The Tribunals frequently have to grapple with the question of worker ‘status’ in UK Employment Law because there are different definitions. The three main categories of status are (1) an “employee”, (2) a “worker” and (3) those who are genuinely “self-employed”.

It’s generally held in law that a substitution clause in a person’s service contract (meaning they can substitute another person to do the work for them) is a strong indicator of self-employment.

In a recent Employment Appeal Tribunal (EAT) case, Stuart Delivery Limited v Augustine this question arose and the Employment Appeal Tribunal (EAT) had to consider whether a substitution clause in the person’s service contract automatically meant they were denied ‘worker’ status.

Facts

Mr Augustine was a delivery courier, undertaking fixed hours 'slots' for Stuart Delivery Limited (SDL). During the slot Augustine was under the control of SDL, he was unable to leave the zone he had agreed to operate in and was required to undertake the deliveries offered to him in return for a guaranteed hourly wage. He could not hold himself out as available to other delivery companies during the period (typically 3 hours) of a slot.
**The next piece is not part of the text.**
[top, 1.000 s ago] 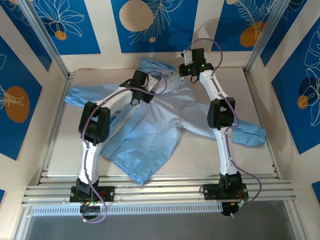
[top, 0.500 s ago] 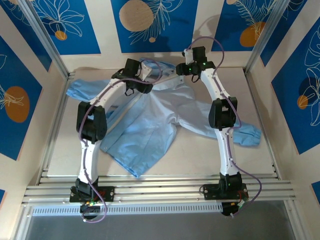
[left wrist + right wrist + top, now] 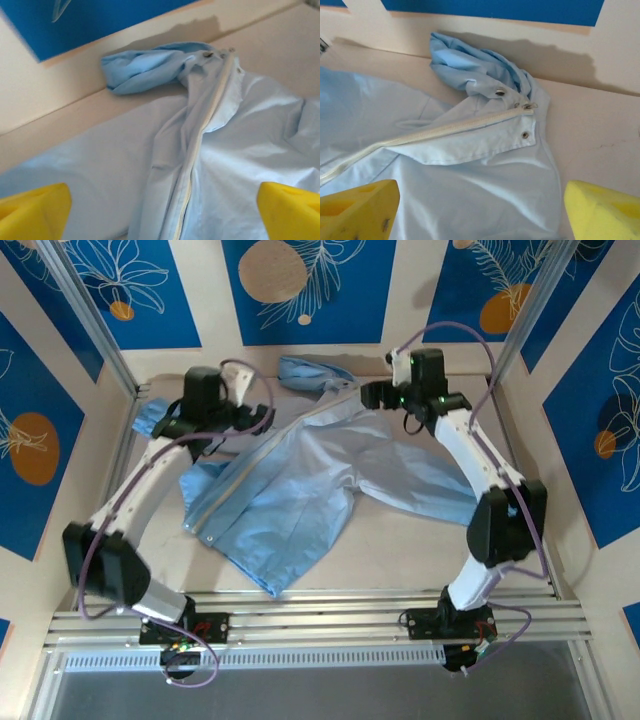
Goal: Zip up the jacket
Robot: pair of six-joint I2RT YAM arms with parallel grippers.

A tribunal considered the arrangement whereby Augustine could release a slot he had signed up to back into the pool of approved couriers via SDL's Staffomatic app was not of the character of a substitution clause which would deny him ‘worker’ status.

The EAT agreed. The tribunal had correctly found that Augustine would only be released from the obligation of performing the slot himself if another courier signed up for it and that he had no control over whether, or who, picked up the slot he had released. This therefore did not amount to a 'right' of substitution, or a provision that was inconsistent with worker status.

Comment

Here the restrictions on the right to substitute in reality meant that Mr Augustine was not self-employed and was a worker. The Tribunals often scrutinise such substitution clauses in detail to ensure that employers are not using the more beneficial tax and national insurance arrangements associated with self-employment (and the lesser employment rights attracted to self-employment) to their unfair commercial advantage.